Jatman was the first, and I thrived in his madness, his lack of worldliness, his simplicity, his Jatmaness.

I remember the day, 11th March, 2009; Nikhil Kalaan (himself a Jat, though only half by his own admission) had sent in a piece.

"Haryanvi Jats continue their domination of Indian sport as Virender Sehwag's blistering century powers India to their maiden ODI series triumph in Kiwiland. This nerveless & free spirited wonder (sehwag) doesn't flinch for a moment (super-human quality) before launching the ball out of the park despite being at the doorstep of a historic century, double century, triple century (very un Tendulkarlike).

The best part being: he retains the same dumb expression at all times as if he's playing with a bunch of kids. Nevertheless, a once-in-a-century cricketer for India whose positive attitude makes him a true ambassador of a legendary martial race (the Jats) that has also produced the ONLY Olympic heroes in combat sports (boxing, wrestling) for India. With the exception of the great Maratha wrestler Khashaba Jadhav (bronze medalist, wrestling, Helsinki Olympics 1952)."

There wasn't a headline to the piece though. And just like that, Sehwag became Jatman.

And for his family on Bored, those that loved him, laughed with him, often at him, as he surely did, Sehwag was and will always be Jatman.

The second, 19 days apart, Che Pujara, at 3 pm, March 30th, 2009.

Before this, a few of us were possessed by Che's showing in the first class playground. He had started to own us. And just like that, one day, I started to believe, I owned him.

Cheteshwar Pujara became Che Pujara. I spoke with SP (Pankaj Sharma), and he brought him to life, giving him a face.

It's a terrible thing, constantly praying for the best and fearing the worst for someone.

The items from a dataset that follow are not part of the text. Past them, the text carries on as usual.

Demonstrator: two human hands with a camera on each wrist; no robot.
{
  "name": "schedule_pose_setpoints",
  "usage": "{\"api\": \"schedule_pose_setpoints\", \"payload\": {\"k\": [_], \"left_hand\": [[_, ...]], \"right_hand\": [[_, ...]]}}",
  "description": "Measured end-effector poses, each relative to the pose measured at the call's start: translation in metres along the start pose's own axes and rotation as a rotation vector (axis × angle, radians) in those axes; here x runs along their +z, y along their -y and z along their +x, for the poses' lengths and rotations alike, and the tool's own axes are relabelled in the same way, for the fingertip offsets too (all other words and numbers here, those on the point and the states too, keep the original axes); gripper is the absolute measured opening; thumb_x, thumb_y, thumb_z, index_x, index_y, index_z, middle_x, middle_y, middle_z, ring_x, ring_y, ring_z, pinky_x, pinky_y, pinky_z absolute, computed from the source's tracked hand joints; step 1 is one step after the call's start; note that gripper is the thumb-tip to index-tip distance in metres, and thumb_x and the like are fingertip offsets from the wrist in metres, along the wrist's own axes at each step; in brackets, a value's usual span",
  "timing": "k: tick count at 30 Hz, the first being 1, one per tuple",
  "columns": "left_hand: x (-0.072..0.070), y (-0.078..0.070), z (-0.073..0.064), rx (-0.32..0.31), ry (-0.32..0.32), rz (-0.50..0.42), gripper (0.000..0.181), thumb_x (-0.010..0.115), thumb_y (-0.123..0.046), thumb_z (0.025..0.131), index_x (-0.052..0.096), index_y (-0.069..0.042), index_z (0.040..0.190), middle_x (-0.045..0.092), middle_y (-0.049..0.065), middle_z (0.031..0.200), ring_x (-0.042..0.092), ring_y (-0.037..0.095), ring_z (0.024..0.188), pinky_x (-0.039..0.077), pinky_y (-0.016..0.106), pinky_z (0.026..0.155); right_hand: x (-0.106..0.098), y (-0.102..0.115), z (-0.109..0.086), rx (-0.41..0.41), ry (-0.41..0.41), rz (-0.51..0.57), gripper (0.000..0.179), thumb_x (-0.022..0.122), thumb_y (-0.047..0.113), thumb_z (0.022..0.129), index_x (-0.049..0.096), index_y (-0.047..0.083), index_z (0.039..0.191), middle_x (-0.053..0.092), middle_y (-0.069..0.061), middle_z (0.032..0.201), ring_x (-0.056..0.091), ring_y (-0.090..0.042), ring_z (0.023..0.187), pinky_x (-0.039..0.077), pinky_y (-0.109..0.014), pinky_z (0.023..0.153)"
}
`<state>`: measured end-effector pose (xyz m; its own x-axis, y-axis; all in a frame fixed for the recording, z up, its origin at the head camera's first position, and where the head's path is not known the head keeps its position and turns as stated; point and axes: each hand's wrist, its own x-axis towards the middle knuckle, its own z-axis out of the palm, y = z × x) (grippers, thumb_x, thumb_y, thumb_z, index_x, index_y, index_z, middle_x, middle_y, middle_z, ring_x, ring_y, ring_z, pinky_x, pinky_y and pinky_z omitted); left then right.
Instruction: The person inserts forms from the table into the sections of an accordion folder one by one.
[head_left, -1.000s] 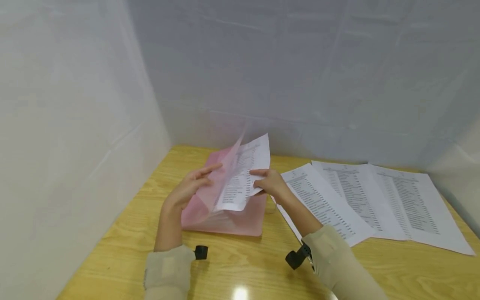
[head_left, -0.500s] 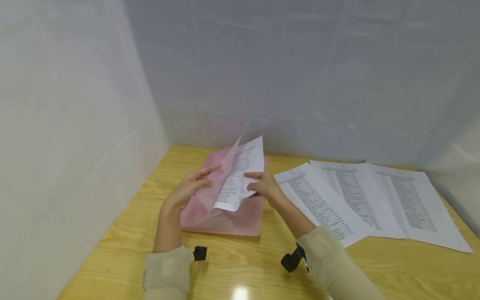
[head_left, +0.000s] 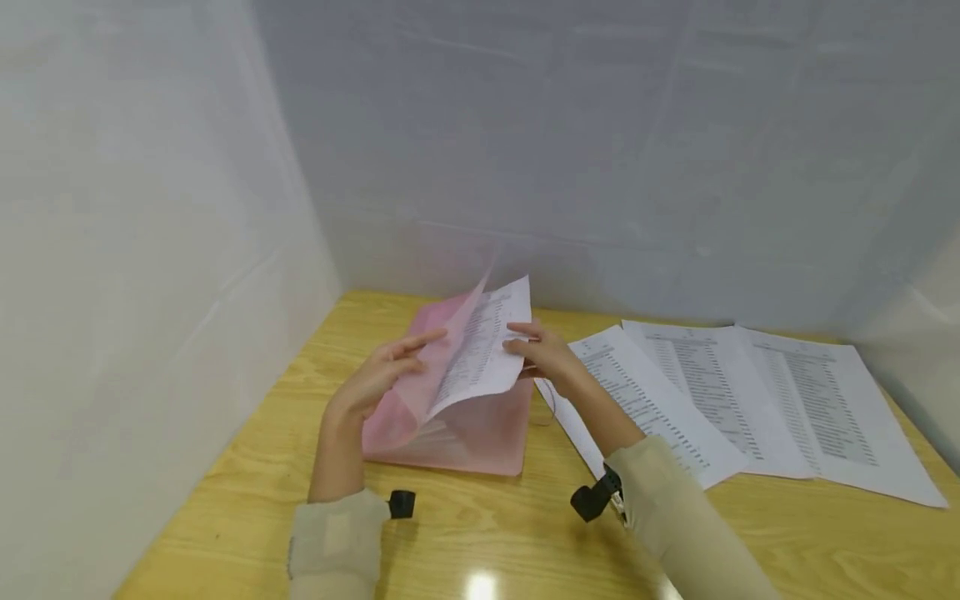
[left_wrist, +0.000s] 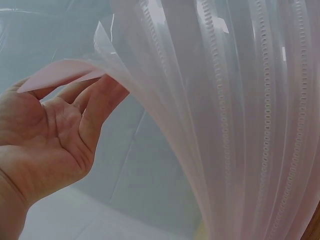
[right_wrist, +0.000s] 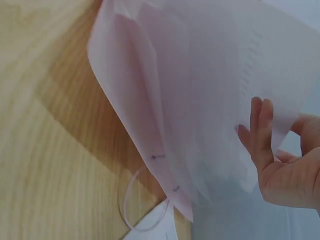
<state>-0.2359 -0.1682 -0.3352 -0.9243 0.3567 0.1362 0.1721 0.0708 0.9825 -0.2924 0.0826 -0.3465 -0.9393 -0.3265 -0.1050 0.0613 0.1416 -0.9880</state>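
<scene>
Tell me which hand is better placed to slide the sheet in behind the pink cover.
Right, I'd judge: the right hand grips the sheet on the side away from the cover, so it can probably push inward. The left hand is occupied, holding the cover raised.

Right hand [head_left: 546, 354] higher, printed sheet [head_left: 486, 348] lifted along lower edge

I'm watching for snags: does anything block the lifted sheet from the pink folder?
Nothing visible does: the sheet is over the folder, its left edge at the raised leaf. Whether that edge is tucked inside, I can't tell.
</scene>
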Motion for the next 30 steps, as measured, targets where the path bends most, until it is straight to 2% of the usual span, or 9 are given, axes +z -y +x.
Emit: {"api": "schedule_pose_setpoints", "payload": {"k": [7,13,17,21,27,30], "left_hand": [[0.002,-0.003,-0.001,-0.024,0.005,0.006,0.047,0.048,0.002,0.087,0.046,-0.003,0.135,0.038,0.004,0.141,0.027,0.024,0.126,0.016,0.046,0.100],[0.001,-0.003,0.000,0.001,0.018,0.003,0.049,0.047,0.003,0.087,0.045,-0.001,0.135,0.037,0.006,0.142,0.023,0.023,0.128,0.012,0.048,0.101],[0.000,-0.003,0.000,0.017,0.031,0.009,0.049,0.047,0.003,0.087,0.043,0.000,0.135,0.035,0.008,0.143,0.021,0.024,0.130,0.012,0.049,0.102],[-0.002,-0.004,-0.002,0.015,0.018,0.006,0.048,0.048,0.004,0.087,0.044,0.001,0.135,0.036,0.008,0.142,0.022,0.024,0.130,0.014,0.047,0.101],[-0.005,-0.004,-0.003,0.026,0.003,0.001,0.047,0.046,0.004,0.087,0.044,0.002,0.134,0.037,0.008,0.142,0.023,0.023,0.129,0.016,0.044,0.101],[-0.004,-0.005,-0.003,0.023,0.000,-0.004,0.047,0.045,0.004,0.088,0.043,0.002,0.135,0.037,0.008,0.142,0.022,0.022,0.129,0.016,0.043,0.101]], "right_hand": [[-0.004,-0.002,0.010,0.016,0.026,0.024,0.042,0.055,-0.005,0.085,0.049,-0.009,0.126,0.053,-0.025,0.118,0.061,-0.017,0.080,0.049,-0.026,0.067],[0.008,-0.002,0.009,-0.006,-0.086,-0.036,0.043,0.056,-0.010,0.080,0.053,-0.008,0.123,0.058,-0.026,0.109,0.060,-0.016,0.074,0.050,-0.026,0.064],[0.018,-0.001,0.010,-0.043,-0.118,-0.079,0.043,0.055,-0.012,0.077,0.055,-0.010,0.120,0.059,-0.027,0.105,0.059,-0.017,0.073,0.050,-0.027,0.063],[0.026,-0.001,0.010,-0.042,-0.144,-0.053,0.043,0.054,-0.014,0.075,0.055,-0.012,0.119,0.059,-0.028,0.104,0.059,-0.019,0.072,0.051,-0.028,0.063],[0.023,0.003,0.010,-0.009,-0.123,-0.021,0.044,0.054,-0.012,0.078,0.054,-0.009,0.122,0.060,-0.026,0.106,0.059,-0.015,0.070,0.050,-0.026,0.064],[0.017,0.004,0.011,0.002,-0.085,-0.025,0.043,0.053,-0.011,0.079,0.054,-0.008,0.122,0.058,-0.025,0.110,0.059,-0.017,0.076,0.049,-0.026,0.064]]}}
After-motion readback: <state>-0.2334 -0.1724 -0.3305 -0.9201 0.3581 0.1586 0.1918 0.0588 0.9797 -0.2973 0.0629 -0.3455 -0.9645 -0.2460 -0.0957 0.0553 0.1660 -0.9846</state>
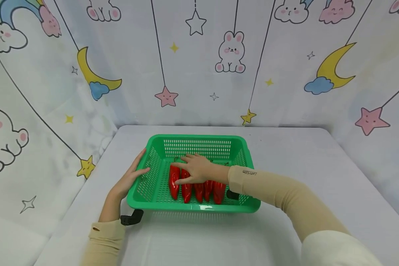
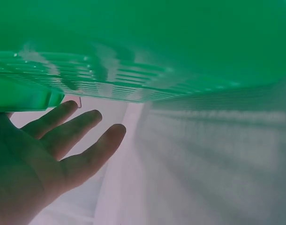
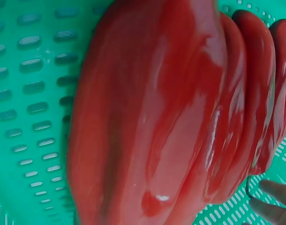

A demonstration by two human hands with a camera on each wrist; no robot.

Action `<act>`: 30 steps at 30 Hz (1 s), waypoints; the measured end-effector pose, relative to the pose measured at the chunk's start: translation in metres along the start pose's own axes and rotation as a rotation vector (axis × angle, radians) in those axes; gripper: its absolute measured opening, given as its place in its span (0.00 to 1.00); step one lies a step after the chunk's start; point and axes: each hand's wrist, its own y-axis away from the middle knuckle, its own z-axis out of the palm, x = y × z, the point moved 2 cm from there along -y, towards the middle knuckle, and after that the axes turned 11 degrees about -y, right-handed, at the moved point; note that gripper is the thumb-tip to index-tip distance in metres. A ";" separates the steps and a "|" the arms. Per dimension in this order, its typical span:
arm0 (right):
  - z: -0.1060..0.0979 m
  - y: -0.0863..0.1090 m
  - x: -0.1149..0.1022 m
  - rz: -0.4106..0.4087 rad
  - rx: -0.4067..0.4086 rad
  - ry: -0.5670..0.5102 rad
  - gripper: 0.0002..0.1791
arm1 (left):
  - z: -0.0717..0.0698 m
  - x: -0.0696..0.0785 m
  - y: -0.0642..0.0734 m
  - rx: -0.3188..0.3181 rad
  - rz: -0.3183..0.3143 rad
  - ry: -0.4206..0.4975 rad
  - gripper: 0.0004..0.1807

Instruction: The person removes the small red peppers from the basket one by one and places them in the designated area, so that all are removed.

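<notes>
Several long glossy red peppers (image 1: 174,181) lie side by side in a green plastic basket (image 1: 199,207) with slotted walls. My left hand (image 1: 128,181) rests at the basket's left rim, thumb over the edge and fingers along the outside. Straight, spread fingers (image 2: 94,154) show below the green rim in the left wrist view. Over the peppers, my right hand (image 1: 197,169) is spread palm down, partly covering them. A large red pepper (image 3: 147,112) fills the right wrist view, with the fingertips (image 3: 269,206) at the lower right edge.
The basket stands on a white-covered table (image 1: 286,147). A cloth backdrop (image 1: 199,81) printed with moons, stars and bunnies hangs behind and at the sides. A black wrist mount (image 1: 132,218) sits beneath the left wrist, near the basket's front left corner.
</notes>
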 end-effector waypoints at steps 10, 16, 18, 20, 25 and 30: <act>0.011 -0.010 -0.010 0.024 -0.040 0.014 0.43 | 0.001 -0.001 0.002 0.008 -0.014 0.052 0.38; 0.015 -0.013 -0.014 0.056 -0.046 0.037 0.45 | 0.003 0.000 0.003 -0.022 -0.023 0.065 0.38; 0.016 -0.016 -0.015 0.066 -0.052 0.039 0.46 | 0.003 0.000 0.005 -0.025 -0.024 0.060 0.38; 0.018 -0.018 -0.015 0.078 -0.060 0.030 0.46 | 0.002 0.001 0.006 -0.026 -0.025 0.053 0.38; 0.022 -0.024 -0.016 0.119 -0.066 -0.004 0.47 | 0.002 0.001 0.006 -0.033 -0.034 0.069 0.37; 0.028 -0.028 -0.018 0.162 -0.067 -0.013 0.49 | 0.003 0.001 0.004 -0.037 -0.036 0.078 0.37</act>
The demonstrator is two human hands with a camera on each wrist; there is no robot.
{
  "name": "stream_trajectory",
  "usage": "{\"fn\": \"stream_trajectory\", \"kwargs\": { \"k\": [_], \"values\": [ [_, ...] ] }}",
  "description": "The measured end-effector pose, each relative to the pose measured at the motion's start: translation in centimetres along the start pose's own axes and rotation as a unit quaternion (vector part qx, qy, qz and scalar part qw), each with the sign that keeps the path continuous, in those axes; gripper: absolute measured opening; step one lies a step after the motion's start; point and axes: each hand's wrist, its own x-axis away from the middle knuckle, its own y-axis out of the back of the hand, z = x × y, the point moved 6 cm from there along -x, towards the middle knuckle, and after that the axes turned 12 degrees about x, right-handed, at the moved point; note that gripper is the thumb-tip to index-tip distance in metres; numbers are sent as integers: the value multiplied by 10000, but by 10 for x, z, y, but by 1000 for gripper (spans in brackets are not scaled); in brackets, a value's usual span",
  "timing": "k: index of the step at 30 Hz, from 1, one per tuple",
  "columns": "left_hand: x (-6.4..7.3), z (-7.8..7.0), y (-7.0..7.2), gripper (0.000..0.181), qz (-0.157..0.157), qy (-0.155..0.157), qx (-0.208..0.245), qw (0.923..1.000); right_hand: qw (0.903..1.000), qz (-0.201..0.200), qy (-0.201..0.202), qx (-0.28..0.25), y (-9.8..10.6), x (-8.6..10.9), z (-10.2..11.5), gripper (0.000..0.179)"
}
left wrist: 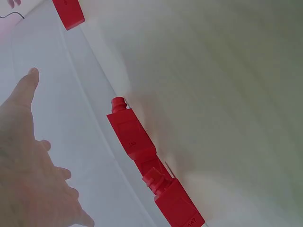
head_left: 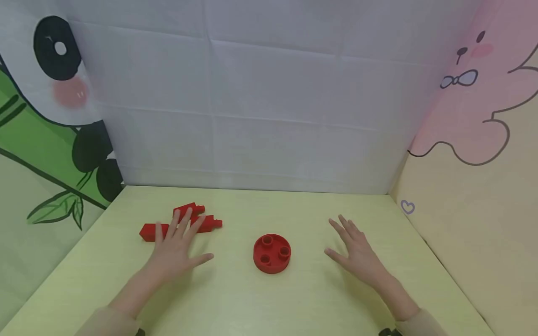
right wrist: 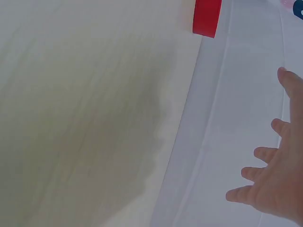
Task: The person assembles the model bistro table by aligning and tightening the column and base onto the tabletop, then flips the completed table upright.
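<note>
My left hand (head_left: pixel 174 249) hovers with spread fingers over the left part of the table, overlapping several red bottle-shaped blocks in the head view. One red block (head_left: pixel 154 232) has a pointed end at left and is partly hidden by the fingers. Another red block (head_left: pixel 207 224) points its narrow neck to the right, and a third red block (head_left: pixel 185 211) lies behind. In the left wrist view a necked red block (left wrist: pixel 132 135) shows beside the hand. A round red base (head_left: pixel 272 254) with three raised sockets sits mid-table. To its right, my right hand (head_left: pixel 359 256) spreads its fingers, holding nothing.
The pale yellow table (head_left: pixel 302 303) meets a white cloth wall (head_left: pixel 269 116) at the back. A panda-printed panel (head_left: pixel 50 154) borders it on the left and a panel with a pink animal (head_left: pixel 466 140) on the right.
</note>
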Motion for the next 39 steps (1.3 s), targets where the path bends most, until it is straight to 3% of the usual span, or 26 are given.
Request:
{"fn": "stream_trajectory", "kwargs": {
  "k": [7,12,17,22,25,30,39],
  "values": [
    [-22,10,-4,97,-182,-107,203,9996,9915,397,157,-1227,-16,-23,24,82],
    [-37,18,-9,99,-195,-265,340,9989,9839,671,248,-1636,-34,-36,38,87],
    [-48,29,-19,102,169,-264,770,9965,9724,1202,435,-1952,-55,-47,50,93],
    [-58,42,-30,103,605,-125,1188,9910,9480,1920,839,-2395,-76,-54,59,99],
    [-62,53,-36,99,819,98,1518,9850,9378,2176,1159,-2444,-85,-58,64,100],
    [-66,64,-41,85,960,396,1930,9757,9324,2334,1432,-2360,-96,-65,69,99],
    [-71,75,-38,52,932,830,2001,9718,9411,2463,1427,-1828,-93,-70,72,86]
  ]
}}
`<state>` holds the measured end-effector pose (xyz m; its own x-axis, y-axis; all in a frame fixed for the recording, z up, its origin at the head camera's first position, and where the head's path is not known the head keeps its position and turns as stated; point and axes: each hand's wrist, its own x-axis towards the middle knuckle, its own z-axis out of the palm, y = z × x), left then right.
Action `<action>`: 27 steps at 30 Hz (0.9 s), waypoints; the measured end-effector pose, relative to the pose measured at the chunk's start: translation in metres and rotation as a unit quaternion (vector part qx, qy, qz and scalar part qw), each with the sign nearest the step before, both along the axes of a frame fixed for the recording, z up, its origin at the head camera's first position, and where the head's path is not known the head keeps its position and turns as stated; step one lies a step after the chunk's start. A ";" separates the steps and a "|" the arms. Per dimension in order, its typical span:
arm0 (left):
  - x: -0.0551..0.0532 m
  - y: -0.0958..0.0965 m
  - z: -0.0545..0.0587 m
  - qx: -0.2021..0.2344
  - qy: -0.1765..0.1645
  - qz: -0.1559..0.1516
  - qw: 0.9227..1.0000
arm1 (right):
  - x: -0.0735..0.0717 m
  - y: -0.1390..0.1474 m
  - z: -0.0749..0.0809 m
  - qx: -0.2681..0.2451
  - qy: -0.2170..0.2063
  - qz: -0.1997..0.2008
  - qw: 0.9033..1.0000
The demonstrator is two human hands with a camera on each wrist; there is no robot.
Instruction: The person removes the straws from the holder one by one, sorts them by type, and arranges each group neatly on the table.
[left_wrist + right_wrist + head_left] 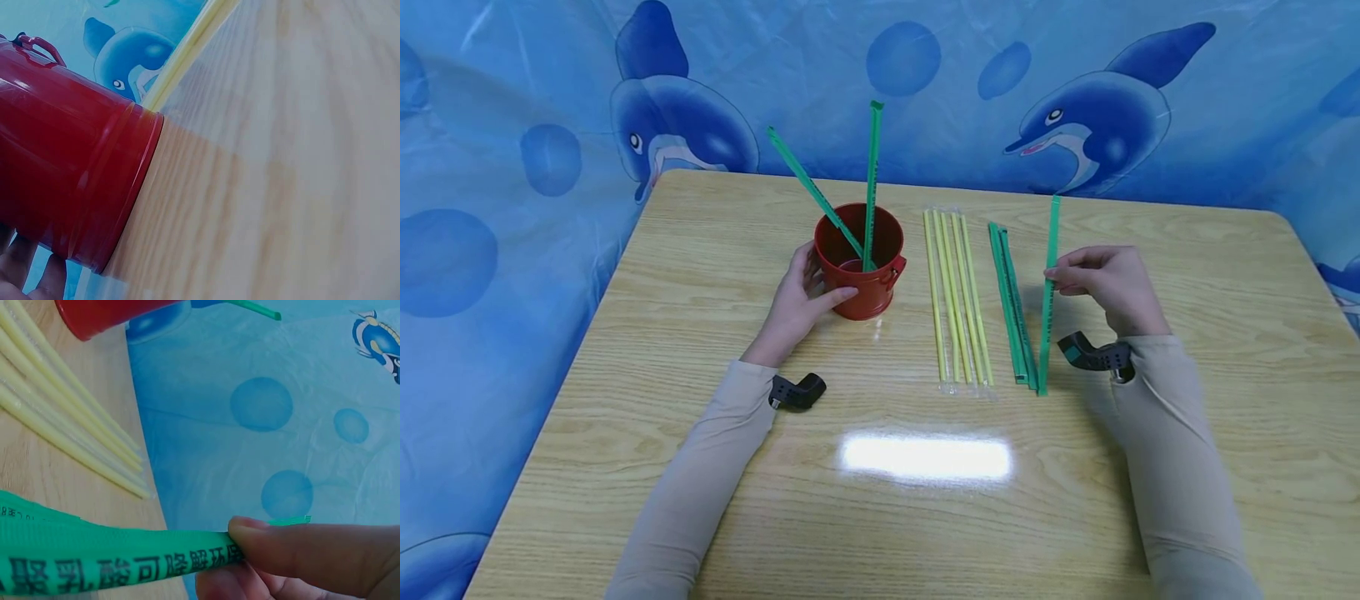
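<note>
A small red metal bucket (pixel 862 292) stands on the table with two green wrapped straws (pixel 872 179) leaning inside it. My left hand (pixel 805 292) holds the bucket's left side, thumb in front; the left wrist view shows the bucket wall (pixel 75 150) and fingers (pixel 47 275) beside it. Between thumb and fingers, my right hand (pixel 1105 279) pinches another green wrapped straw (pixel 1049 308), its wrapper printed with dark characters in the right wrist view. Just left of that straw, more green wrapped straws (pixel 1011 308) lie on the table.
Several yellow straws (pixel 957 300) in clear wrappers lie side by side between the bucket and the green straws. The wooden table (pixel 925 542) ends at the back against a blue dolphin-print sheet (pixel 820 67). A bright reflection shows on the tabletop's front middle.
</note>
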<state>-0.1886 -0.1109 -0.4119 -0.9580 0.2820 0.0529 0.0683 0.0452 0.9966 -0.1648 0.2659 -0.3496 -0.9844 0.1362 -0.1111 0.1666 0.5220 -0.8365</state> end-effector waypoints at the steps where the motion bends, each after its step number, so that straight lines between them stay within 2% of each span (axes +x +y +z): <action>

At the Daredevils-Chargers game in 2011, I was sitting alongside Sean; Jatman was at the crease. I sensed his fall. I vocalised it, telling Sean how I felt terrible but I could actually tell when he will get out. He got out.

And then at the beginning of the series down under, I thought to myself, Che will be dropped by the 4th Test. Glad I didn't mention it, I just couldn't bring myself to, why tempt fate.

Before match day, there were reports about his dropping. Made me even less inclined to wake up at 5 and watch the game, decided I'll get up when I get up.

And when I did, and saw that Che had been dropped, I tried to go back to sleep but couldn't so I decided to write instead.

Even though in the last few years, his is the only wicket that has acutely pained me, his dropping didn't.

I have his number but I've never spoken to him, should I send him a message?

Jatman lived in the neighbourhood, but I've never met him.

Yesterday Jatman scored another ton, it just felt good to see him smile in whites again. Wonder when we'll see Che smile again in whites.

Over the last year or so, I've run through Che's numbers repeatedly. I've kept tabs on the gap between his Test centuries, how the gap was growing; how Che and Virat started the series on six tons; how they care so little for time in the middle; how except for Mike Atherton at the Lord's post-match, nobody saw the value of those 28 runs.

Someone give Che a hug from me. Hang in, long nose.